--- ASSIGNMENT ---
Report, as a single figure, how many lines in the records below include "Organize".

--- EXERCISE INPUT ---
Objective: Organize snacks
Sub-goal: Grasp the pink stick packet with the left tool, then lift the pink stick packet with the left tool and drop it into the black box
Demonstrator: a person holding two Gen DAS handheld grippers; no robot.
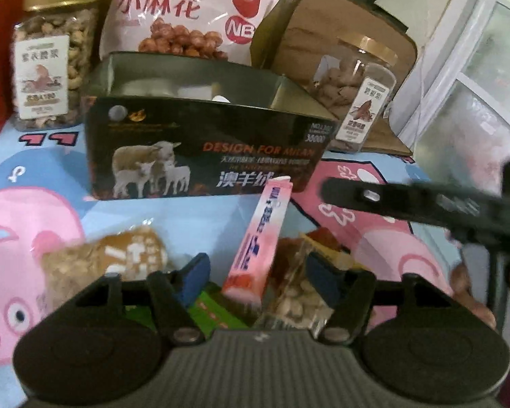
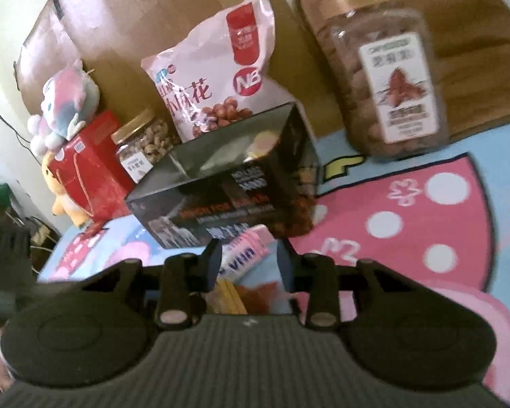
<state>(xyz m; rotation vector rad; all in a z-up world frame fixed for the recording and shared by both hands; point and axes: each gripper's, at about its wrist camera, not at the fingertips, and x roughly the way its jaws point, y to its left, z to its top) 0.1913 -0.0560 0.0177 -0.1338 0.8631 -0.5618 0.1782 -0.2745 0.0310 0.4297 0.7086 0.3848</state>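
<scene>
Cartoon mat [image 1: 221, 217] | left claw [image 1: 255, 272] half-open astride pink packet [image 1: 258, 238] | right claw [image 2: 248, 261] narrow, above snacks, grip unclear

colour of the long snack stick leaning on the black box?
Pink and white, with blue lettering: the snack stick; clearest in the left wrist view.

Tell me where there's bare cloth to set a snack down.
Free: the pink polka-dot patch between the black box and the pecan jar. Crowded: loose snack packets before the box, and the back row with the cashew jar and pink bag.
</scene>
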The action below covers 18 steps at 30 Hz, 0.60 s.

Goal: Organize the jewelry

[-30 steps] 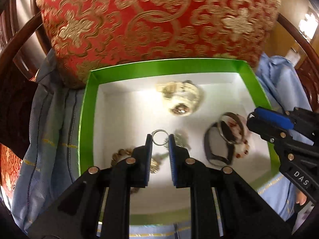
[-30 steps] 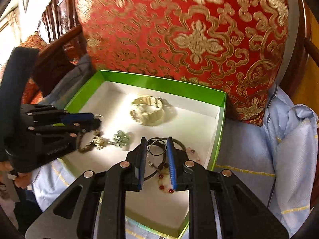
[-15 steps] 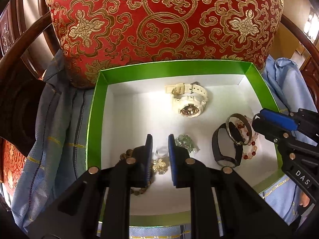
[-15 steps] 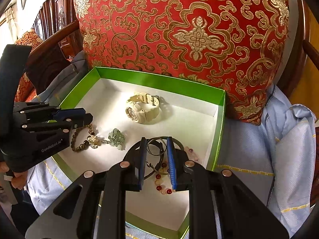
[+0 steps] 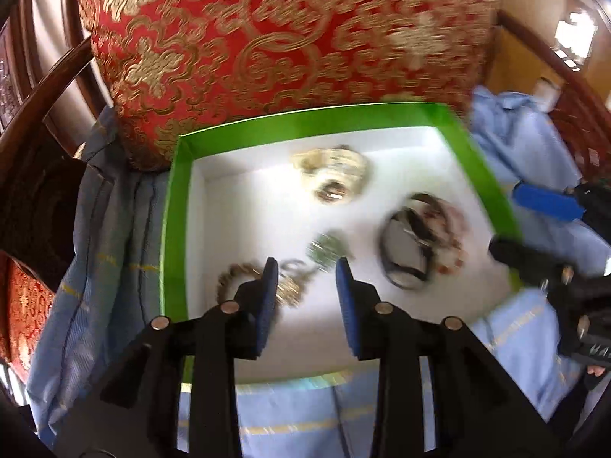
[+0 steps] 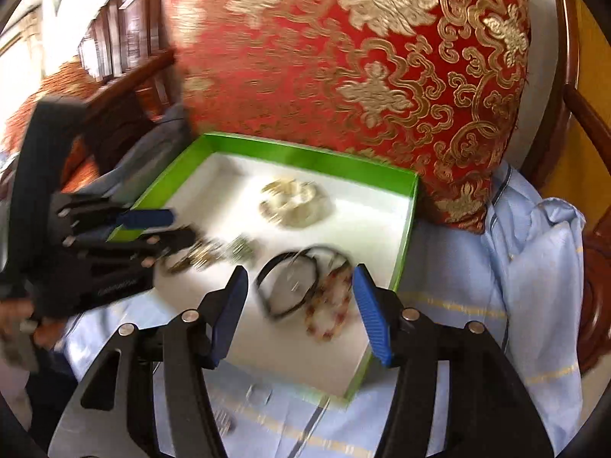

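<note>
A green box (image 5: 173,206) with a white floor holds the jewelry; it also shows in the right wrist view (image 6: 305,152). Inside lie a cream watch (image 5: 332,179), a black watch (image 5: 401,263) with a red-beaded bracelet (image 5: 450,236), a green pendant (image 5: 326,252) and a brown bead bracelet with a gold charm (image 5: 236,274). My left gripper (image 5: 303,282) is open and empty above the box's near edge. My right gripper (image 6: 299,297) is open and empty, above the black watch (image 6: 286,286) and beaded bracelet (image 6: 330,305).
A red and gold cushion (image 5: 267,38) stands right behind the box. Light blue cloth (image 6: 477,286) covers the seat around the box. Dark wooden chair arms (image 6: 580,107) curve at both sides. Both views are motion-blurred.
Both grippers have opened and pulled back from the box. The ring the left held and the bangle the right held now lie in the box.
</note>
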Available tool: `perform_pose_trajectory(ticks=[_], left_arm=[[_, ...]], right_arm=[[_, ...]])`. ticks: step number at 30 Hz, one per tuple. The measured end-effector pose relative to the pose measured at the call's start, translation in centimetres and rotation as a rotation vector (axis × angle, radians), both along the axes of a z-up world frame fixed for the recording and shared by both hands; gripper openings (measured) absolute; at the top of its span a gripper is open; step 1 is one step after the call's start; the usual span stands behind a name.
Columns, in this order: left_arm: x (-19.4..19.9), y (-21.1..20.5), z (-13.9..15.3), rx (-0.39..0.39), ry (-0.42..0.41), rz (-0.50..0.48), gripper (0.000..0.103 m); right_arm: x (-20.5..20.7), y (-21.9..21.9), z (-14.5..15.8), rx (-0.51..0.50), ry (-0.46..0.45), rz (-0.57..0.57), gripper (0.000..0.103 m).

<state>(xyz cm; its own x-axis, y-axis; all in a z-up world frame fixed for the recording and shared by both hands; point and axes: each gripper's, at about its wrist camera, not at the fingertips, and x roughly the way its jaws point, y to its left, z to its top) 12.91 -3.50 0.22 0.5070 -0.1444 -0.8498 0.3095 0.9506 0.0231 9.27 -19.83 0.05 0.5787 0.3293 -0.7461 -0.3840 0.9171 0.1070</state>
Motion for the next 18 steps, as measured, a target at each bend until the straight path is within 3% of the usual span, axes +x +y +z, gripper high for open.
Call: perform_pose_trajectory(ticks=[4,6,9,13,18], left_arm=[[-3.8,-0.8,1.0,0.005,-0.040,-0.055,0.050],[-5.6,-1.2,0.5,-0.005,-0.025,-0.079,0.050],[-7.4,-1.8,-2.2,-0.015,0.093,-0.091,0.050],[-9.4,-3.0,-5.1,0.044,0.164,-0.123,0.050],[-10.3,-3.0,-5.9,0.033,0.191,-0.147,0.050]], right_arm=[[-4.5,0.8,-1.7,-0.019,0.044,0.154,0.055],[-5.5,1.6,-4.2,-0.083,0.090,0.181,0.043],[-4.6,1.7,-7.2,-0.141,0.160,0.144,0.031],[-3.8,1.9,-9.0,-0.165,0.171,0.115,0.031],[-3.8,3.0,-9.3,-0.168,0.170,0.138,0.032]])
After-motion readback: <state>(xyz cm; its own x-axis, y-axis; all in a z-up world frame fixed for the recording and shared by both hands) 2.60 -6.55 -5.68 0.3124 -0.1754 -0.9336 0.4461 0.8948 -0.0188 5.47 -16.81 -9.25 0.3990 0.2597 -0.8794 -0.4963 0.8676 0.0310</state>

--- FINISHED TASK ---
2